I heard running in the hallway.
Jake appeared in the doorway, still wearing the clothes he'd had on at dinner. His already pale face turned paper white.
"No," he said.
He crossed the room in four strides and dropped to a crouch at my side, one hand gripping my arm above the elbow. He scanned me. Fast. Clinical.
"We can still catch her," he said. "I could call her. I could —"
"No." It came out slurred.
Jake's grip tightened. For a moment, he didn't move. He just held on, and I watched something move across his face. He chose not to argue.
He turned toward the door.
"Donovan!" he called out.
His voice hit the stone walls and came back sharp.
Donovan's footsteps were already in the corridor, suggesting that he hadn't been far.
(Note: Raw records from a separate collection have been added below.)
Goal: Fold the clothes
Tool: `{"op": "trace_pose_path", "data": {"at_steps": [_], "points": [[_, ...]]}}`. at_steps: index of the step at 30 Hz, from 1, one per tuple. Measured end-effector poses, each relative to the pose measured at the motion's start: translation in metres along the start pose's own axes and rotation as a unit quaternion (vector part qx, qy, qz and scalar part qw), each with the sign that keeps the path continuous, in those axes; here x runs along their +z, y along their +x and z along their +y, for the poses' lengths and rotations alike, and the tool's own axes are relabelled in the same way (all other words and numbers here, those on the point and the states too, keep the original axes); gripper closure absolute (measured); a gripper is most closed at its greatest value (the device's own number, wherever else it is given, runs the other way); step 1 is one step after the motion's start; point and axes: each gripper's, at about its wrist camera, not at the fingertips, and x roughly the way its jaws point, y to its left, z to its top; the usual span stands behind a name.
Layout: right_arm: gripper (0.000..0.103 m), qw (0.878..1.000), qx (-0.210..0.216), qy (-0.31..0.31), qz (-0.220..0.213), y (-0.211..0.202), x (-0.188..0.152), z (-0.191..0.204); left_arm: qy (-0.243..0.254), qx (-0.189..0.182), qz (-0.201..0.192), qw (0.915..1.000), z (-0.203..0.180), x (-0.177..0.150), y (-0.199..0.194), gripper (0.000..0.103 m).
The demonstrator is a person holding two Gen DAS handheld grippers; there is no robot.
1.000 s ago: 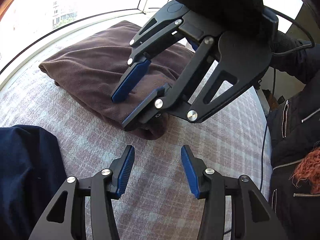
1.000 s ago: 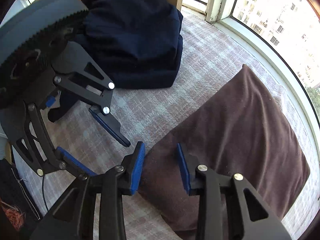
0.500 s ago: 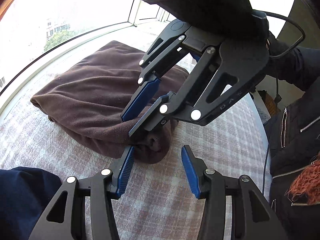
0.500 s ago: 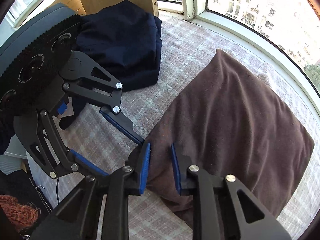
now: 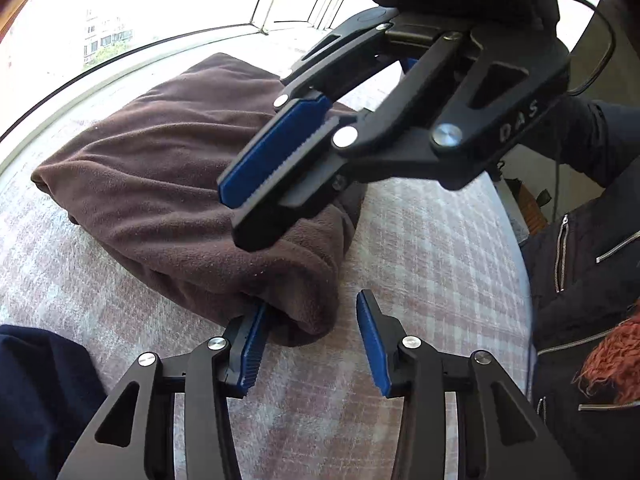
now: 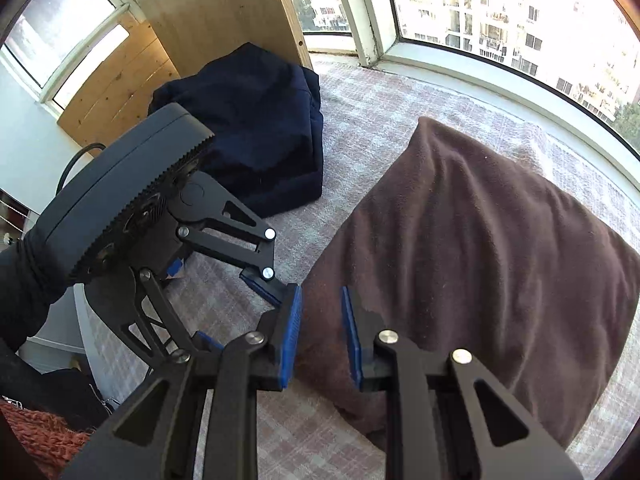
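On the plaid cloth by the window, we note the right gripper now pinches the brown garment corner where it hung spread, while the left gripper is closing around the same corner, so a lift seems imminent.

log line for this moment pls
task: fold clothes | left gripper: closing, corner of brown fleece between jaws | right gripper: narrow over fleece, grip unclear

Raised letters "DAS", on the right tongs (black arm link)
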Motion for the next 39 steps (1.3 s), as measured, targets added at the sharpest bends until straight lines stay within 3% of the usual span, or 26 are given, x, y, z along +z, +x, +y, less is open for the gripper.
{"op": "trace_pose_path", "data": {"at_steps": [2, 4, 7, 11, 13, 15, 18, 20, 22, 24, 26, 27, 29, 35, 37, 39], "points": [[0.082, 1.000, -0.009, 0.003, -0.007, -0.001, 0.000, -0.003, 0.000, -0.014, 0.003, 0.9999, -0.004, -0.005, -0.001, 0.063], [0.082, 0.999, -0.036, -0.007, 0.011, 0.009, -0.001, -0.002, 0.002, -0.010, 0.011, 0.9999, -0.003, -0.001, 0.010, 0.063], [0.083, 0.998, -0.037, -0.025, 0.035, 0.035, -0.004, 0.004, -0.012, -0.017, 0.007, 0.9998, -0.005, 0.001, 0.016, 0.058], [0.082, 0.995, -0.065, -0.058, 0.047, 0.051, -0.005, 0.013, 0.001, 0.012, 0.039, 0.9992, -0.015, -0.006, 0.017, 0.055], [0.082, 0.998, -0.045, -0.038, 0.028, 0.033, -0.005, 0.007, 0.005, 0.018, 0.053, 0.9984, -0.019, -0.006, 0.011, 0.056], [0.082, 0.999, -0.041, -0.014, -0.004, 0.007, -0.011, -0.006, 0.009, 0.050, 0.052, 0.9973, -0.021, -0.001, -0.003, 0.056], [0.079, 0.994, -0.090, 0.026, -0.051, -0.031, -0.028, -0.037, 0.012, 0.099, 0.016, 0.9949, -0.019, 0.023, -0.023, 0.053], [0.068, 0.989, -0.117, 0.065, -0.064, -0.048, -0.038, -0.067, 0.007, 0.127, -0.008, 0.9919, -0.010, 0.045, -0.026, 0.051], [0.065, 0.983, -0.137, 0.102, -0.071, -0.056, -0.049, -0.096, -0.012, 0.131, -0.023, 0.9910, 0.004, 0.064, -0.019, 0.048], [0.065, 0.980, -0.146, 0.122, -0.052, -0.046, -0.063, -0.119, -0.018, 0.142, -0.003, 0.9896, 0.023, 0.069, -0.001, 0.046], [0.064, 0.984, -0.134, 0.113, -0.029, -0.033, -0.074, -0.130, -0.033, 0.169, 0.065, 0.9830, 0.039, 0.062, 0.034, 0.046], [0.064, 0.986, -0.131, 0.103, -0.020, -0.031, -0.075, -0.130, -0.040, 0.167, 0.075, 0.9823, 0.043, 0.061, 0.037, 0.045], [0.064, 0.989, -0.129, 0.075, -0.006, -0.039, -0.067, -0.125, -0.039, 0.164, 0.071, 0.9831, 0.041, 0.066, 0.027, 0.046], [0.059, 0.989, -0.125, 0.036, -0.073, -0.064, -0.019, -0.148, -0.029, 0.182, 0.034, 0.9823, 0.058, 0.112, -0.005, 0.044], [0.059, 0.990, -0.111, 0.052, -0.074, -0.056, -0.017, -0.171, -0.041, 0.164, 0.022, 0.9854, 0.073, 0.126, -0.005, 0.044], [0.059, 0.990, -0.092, 0.075, -0.071, -0.046, -0.019, -0.197, -0.043, 0.176, 0.035, 0.9828, 0.095, 0.127, 0.012, 0.040]]}}
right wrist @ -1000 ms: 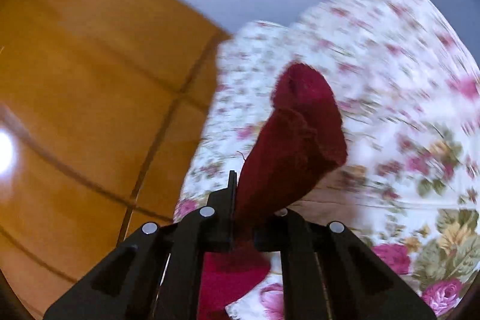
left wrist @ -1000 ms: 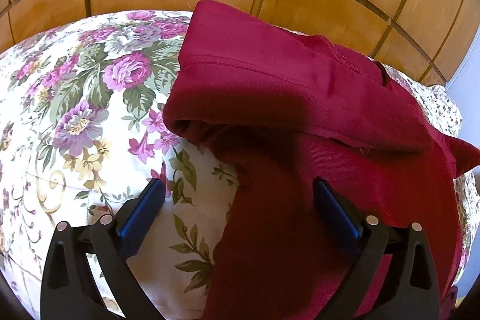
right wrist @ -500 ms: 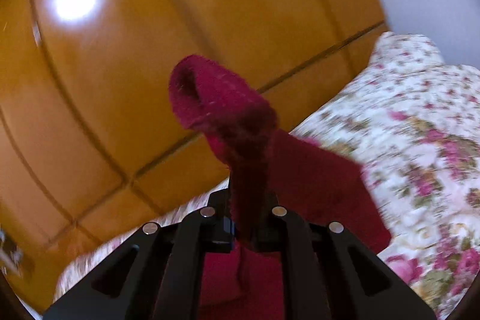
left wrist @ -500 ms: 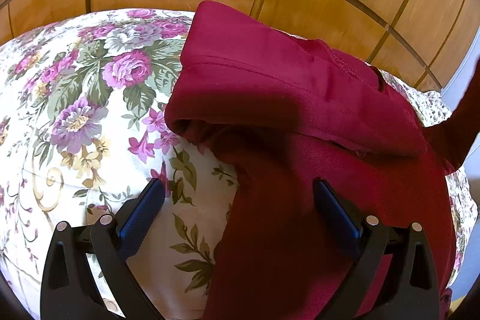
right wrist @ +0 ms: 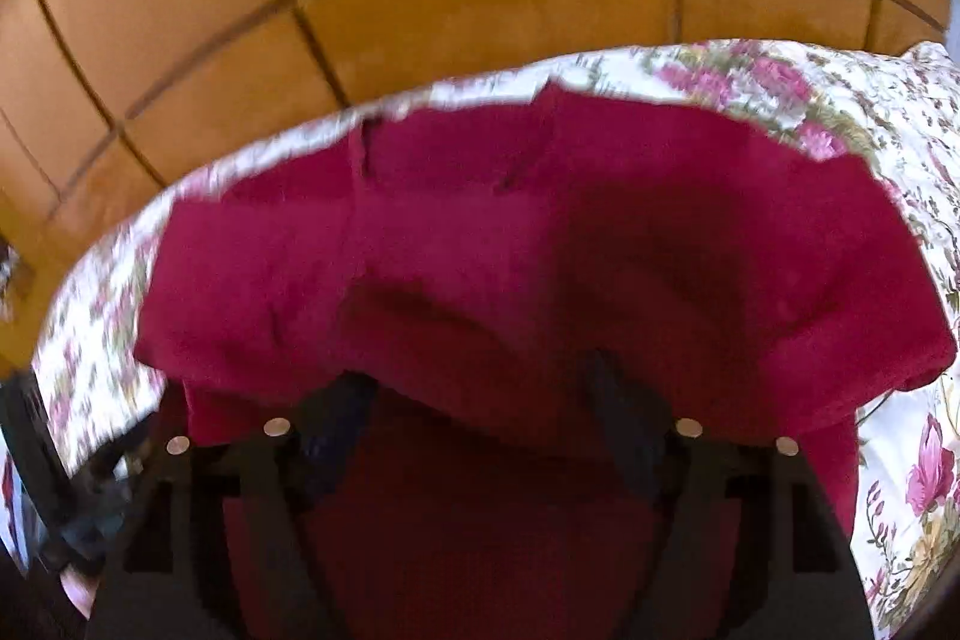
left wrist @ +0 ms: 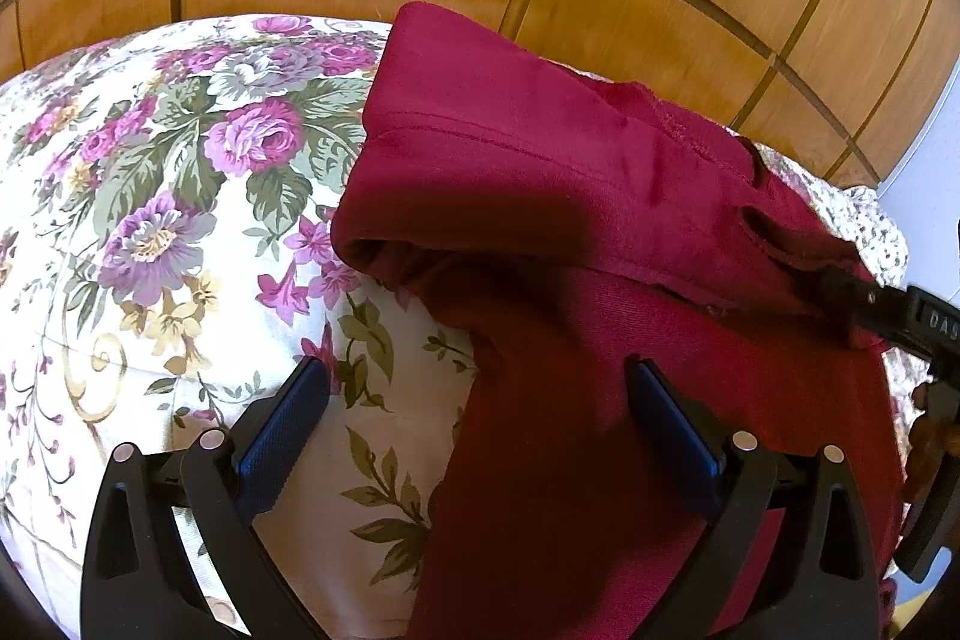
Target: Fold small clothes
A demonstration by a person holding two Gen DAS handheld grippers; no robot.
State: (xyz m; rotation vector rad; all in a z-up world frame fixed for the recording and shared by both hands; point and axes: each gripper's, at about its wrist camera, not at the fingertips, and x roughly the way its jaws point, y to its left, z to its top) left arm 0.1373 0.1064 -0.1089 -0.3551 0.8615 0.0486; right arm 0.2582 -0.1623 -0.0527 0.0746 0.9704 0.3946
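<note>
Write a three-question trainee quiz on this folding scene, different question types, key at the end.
1. True or false: the left hand-held gripper is shut on the red garment.
2. Multiple choice: the garment lies on A) a plain blue sheet B) a floral bedspread C) a bare wooden floor.
3. Fill in: the right hand-held gripper has just been opening; its pads no longer ___ the cloth.

Key: 1 false; 2 B; 3 pinch.
</note>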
When he came to the doorway, he paused to assess my condition.
He didn't ask immediately.
"What happened?" he said.
"She knows." My breath thinned even more. "She left."
Something moved through Donovan's expression. His jaw tightened. His eyes narrowed as he drew closer.
I knew him well enough to know that he was already calculating. Territory, timeline, the Voss pack at the perimeter, me on the floor. What it all added up to.
Donovan didn't share his insights immediately. Instead, he directed Jake to the left of the room.
"Help me get him to the sofa," he said.
I felt another wave of vertigo as they hoisted me up. I didn't know what was upright anymore. My legs were functional — just barely — and I used them to push myself onto the seat.
"Master Caleb!"
Maureen's voice came from the hallway before she did. She was already moving fast, faster than I’d ever heard. She appeared in the doorway with her hands clasped in front of her and that look she got when something was wrong.
"The car," she said. "Miss Cruz drove off. I didn't notice until Tomas told me what he saw and —" She stopped when she saw me on the sofa. Her hand went up to her mouth. "No. Please don't tell me."
Donovan and Jake could only stare back.
She crossed the room without being asked and sat beside me, settling there wordlessly.
The truth was I kept two things from Olivia. First was what happened to her parents, and the second was that… the bond wasn’t just a connection. It was a tether. Distance weakened me. But nothing had ever been like this.
By the time Stella arrived, the estate had gathered itself into the kind of quiet that preceded decisions no one wanted to make. She came through the back entrance without knocking. She sensed the air the moment she walked in.
Jake met her in the hall, and I could hear the low, quick exchange between them — his voice, then hers cutting in before he finished.
When she came into the study, she took in the room: Donovan at the window, Jake in his chair, Maureen at my side.
Then her eyes landed on me and she let them stay there for a beat — longer than Donovan did. Whatever she thought, she chose not to voice it.
She looked at Donovan near the window, and something in her posture shifted. It wasn't softening. It was a kind of bracing.